> _WORK REQUEST_
Look through the data below and say how many of its lines contain "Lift", adding nothing else.

> _RECORDS TO USE_

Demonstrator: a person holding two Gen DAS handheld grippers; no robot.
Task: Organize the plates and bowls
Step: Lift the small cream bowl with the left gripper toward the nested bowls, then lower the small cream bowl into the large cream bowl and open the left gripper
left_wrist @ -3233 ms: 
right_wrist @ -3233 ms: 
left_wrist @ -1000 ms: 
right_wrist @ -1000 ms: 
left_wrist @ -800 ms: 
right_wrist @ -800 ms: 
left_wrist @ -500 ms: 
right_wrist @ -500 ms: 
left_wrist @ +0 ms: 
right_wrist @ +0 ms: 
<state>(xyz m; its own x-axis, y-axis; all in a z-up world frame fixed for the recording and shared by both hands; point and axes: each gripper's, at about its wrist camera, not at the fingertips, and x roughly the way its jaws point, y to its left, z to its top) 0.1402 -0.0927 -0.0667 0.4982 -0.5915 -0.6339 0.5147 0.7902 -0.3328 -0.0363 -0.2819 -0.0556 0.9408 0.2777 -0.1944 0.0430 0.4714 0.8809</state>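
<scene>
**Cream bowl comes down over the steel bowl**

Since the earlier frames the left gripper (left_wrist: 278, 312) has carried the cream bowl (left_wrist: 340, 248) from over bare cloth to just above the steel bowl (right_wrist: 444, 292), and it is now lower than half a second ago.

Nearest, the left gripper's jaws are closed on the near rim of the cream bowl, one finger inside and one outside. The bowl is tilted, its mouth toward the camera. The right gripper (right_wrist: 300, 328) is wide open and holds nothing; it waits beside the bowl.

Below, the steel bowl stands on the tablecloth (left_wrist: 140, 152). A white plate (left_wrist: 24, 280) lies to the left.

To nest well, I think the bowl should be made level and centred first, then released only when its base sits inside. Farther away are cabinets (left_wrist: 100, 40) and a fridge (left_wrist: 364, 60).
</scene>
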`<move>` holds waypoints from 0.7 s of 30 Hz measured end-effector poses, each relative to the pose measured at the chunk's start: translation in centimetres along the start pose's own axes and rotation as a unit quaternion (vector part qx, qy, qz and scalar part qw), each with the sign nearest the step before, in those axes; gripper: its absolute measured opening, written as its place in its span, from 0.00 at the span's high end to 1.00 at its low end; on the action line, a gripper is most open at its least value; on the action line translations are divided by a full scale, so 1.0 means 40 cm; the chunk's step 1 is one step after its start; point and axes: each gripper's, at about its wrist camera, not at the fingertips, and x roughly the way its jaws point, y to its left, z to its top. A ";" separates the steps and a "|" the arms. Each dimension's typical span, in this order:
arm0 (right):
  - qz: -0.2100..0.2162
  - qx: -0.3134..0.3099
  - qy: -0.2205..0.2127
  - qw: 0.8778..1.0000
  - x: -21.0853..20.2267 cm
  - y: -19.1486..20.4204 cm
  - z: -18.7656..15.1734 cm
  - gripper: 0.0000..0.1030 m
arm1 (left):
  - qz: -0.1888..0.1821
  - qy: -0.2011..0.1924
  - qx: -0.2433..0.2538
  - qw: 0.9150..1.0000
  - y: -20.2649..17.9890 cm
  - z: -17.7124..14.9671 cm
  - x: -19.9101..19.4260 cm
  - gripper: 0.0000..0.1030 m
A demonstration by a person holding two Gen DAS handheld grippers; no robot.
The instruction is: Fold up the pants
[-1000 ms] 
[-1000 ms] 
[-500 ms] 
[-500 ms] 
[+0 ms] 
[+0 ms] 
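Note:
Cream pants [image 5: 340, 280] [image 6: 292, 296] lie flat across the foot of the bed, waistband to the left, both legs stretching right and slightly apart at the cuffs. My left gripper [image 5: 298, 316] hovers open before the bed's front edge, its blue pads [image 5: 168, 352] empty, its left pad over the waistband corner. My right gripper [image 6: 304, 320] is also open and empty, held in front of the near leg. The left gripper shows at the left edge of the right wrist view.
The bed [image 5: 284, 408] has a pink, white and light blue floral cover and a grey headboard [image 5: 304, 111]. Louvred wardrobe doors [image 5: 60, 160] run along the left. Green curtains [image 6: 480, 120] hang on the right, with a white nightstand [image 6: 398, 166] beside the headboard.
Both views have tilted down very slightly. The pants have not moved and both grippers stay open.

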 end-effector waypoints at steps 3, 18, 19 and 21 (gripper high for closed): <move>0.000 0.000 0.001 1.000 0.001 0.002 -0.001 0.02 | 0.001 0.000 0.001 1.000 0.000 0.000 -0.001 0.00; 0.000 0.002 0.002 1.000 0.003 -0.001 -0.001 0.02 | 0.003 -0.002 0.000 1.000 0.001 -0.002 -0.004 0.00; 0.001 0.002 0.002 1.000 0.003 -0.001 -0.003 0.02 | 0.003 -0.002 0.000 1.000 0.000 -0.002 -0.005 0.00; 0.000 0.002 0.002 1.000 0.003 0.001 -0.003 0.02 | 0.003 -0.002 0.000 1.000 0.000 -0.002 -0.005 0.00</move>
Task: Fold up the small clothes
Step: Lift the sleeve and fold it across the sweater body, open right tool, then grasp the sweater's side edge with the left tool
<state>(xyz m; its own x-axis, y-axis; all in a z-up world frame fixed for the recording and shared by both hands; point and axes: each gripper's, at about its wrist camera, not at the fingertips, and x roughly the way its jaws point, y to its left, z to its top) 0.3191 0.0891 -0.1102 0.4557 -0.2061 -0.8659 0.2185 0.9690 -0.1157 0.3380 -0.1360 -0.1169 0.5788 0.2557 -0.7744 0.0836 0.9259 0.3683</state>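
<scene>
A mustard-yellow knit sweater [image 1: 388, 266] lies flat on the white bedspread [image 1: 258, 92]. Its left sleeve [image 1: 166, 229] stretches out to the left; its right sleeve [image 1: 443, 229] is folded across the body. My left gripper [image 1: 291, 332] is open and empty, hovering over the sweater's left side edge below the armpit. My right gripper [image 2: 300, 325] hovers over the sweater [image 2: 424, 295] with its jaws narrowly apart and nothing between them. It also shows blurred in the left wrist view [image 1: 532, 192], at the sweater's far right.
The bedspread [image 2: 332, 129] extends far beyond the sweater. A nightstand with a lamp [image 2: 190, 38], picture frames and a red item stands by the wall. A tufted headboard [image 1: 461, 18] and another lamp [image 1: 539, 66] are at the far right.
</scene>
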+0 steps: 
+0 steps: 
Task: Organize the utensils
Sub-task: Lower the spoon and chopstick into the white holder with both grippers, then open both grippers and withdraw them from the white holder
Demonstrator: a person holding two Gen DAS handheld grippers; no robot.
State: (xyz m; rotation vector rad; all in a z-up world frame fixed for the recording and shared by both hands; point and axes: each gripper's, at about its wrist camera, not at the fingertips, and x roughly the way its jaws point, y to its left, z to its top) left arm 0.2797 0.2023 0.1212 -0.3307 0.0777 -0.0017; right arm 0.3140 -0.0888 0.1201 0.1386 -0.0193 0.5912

> _EXERCISE ANSWER_
2